Launching QRIS Dinamis, QRISPATI dan Smart Cash di Simalungun, Perkuat Wujudkan Digitalisasi Daerah

oleh

SIMALUNGUN (medanbicara.com) – Pemerintah Kabupaten (Pemkab) Simalungun terus melangkah teguh memperkuat transformasi digital dalam penyelenggaraan pemerintahan dan pelayanan publik. Komitmen nyata tersebut ditandai dengan pelaksanaan High Level Meeting (HLM) Percepatan dan Perluasan Digitalisasi Daerah (P2DD) ke-5 Tahun 2026, yang dirangkaikan dengan peluncuran resmi QRIS Dinamis Pajak Daerah, QRIS Pariwisata Terintegrasi (QRISPATI), serta Smart Cash Simalungun.

Peluncuran berbagai inovasi digital ini dilakukan langsung oleh Bupati Simalungun, Dr.

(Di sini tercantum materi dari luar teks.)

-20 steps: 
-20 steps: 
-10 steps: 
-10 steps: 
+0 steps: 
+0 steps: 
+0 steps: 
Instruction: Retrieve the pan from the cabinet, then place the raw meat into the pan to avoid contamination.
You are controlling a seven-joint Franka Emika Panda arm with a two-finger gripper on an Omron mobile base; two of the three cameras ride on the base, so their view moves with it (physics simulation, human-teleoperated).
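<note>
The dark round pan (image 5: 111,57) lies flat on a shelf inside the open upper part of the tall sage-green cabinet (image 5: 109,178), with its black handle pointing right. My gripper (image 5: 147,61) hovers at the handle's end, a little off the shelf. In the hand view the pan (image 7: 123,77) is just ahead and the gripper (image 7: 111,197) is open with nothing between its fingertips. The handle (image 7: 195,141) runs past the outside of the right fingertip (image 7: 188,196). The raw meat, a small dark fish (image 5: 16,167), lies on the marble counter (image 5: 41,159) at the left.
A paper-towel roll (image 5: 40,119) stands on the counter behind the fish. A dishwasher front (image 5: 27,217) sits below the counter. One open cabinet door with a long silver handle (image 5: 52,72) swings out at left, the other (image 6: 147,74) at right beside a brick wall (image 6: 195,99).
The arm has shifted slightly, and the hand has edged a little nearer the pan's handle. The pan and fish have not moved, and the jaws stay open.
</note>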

H. Anton Achmad Saragih, di Balai Harungguan Tuan Rondahaim, Kantor Bupati Simalungun, Pematang Raya, pada Senin (24/8/2026).

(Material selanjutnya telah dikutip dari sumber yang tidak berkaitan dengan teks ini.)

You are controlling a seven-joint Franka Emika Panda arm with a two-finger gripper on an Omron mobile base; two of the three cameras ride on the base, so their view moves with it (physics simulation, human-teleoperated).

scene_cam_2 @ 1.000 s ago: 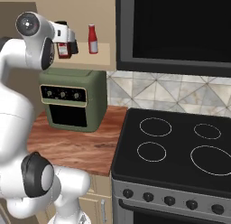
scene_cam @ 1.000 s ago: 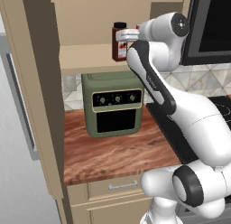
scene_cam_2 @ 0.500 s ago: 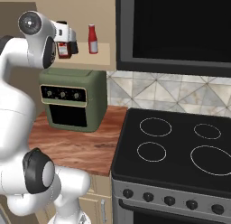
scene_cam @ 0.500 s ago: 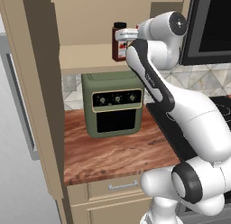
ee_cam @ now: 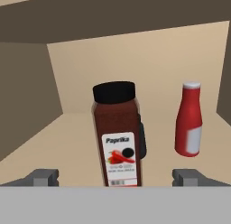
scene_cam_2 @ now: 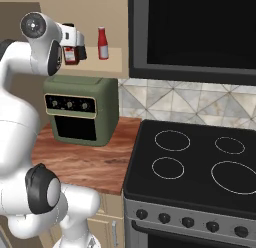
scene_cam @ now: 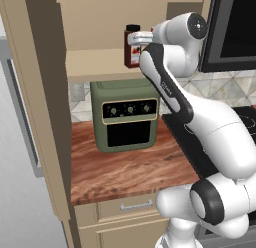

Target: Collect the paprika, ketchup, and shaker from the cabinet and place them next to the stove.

Kegiatan ini menjadi langkah strategis Pemkab Simalungun dalam mempercepat dan memperluas digitalisasi transaksi pemerintah daerah, sekaligus membangun sistem pelayanan publik yang semakin modern, efektif, transparan, dan mudah diakses oleh seluruh lapisan masyarakat.

Dalam laporannya, Kepala Badan Pengelola Keuangan dan Pendapatan Daerah (BPKPD) Kabupaten Simalungun, Simson Sauttua Pardomuan, menyampaikan bahwa pelaksanaan HLM P2DD ke-5 Tahun 2026 merupakan bagian dari upaya berkelanjutan Pemerintah Kabupaten Simalungun untuk mencapai target program digitalisasi transaksi pemerintah daerah yang telah ditetapkan.

Pemkab Simalungun terus melakukan berbagai inovasi dan langkah strategis untuk mendukung kemudahan serta percepatan transaksi secara elektronik, baik dari sisi belanja maupun pendapatan daerah.

Dari sisi belanja daerah, Pemkab Simalungun telah menerapkan penggunaan Kartu Kredit Pemerintah Daerah (KKPD) pada sejumlah Organisasi Perangkat Daerah (OPD), dengan tercatat sebanyak 10 perangkat daerah yang aktif menggunakannya.

Sementara dari sisi pendapatan daerah, khususnya pajak dan retribusi, Pemkab Simalungun terus mengembangkan sistem pembayaran digital melalui kolaborasi dengan berbagai pihak. Layanan Pajak Bumi dan Bangunan (PBB) telah dikembangkan secara terintegrasi dengan sistem pembayaran digital dan perbankan, memberikan kemudahan pelayanan kepada masyarakat.

Kabupaten Simalungun juga menjadi salah satu daerah yang menerapkan pembayaran pajak menggunakan QRIS, yang dapat dilakukan secara langsung melalui aplikasi pengelolaan pajak daerah.

Tak hanya itu, dalam bidang retribusi daerah, Pemkab Simalungun juga terus berinovasi melalui penerapan sistem pembayaran digital terintegrasi pada sektor pariwisata melalui QRISPATI.

Melalui sistem tersebut, pembayaran dapat dikelola dan dibagi secara otomatis sesuai peruntukannya, baik untuk penerimaan pemerintah daerah maupun hak pengelola objek wisata.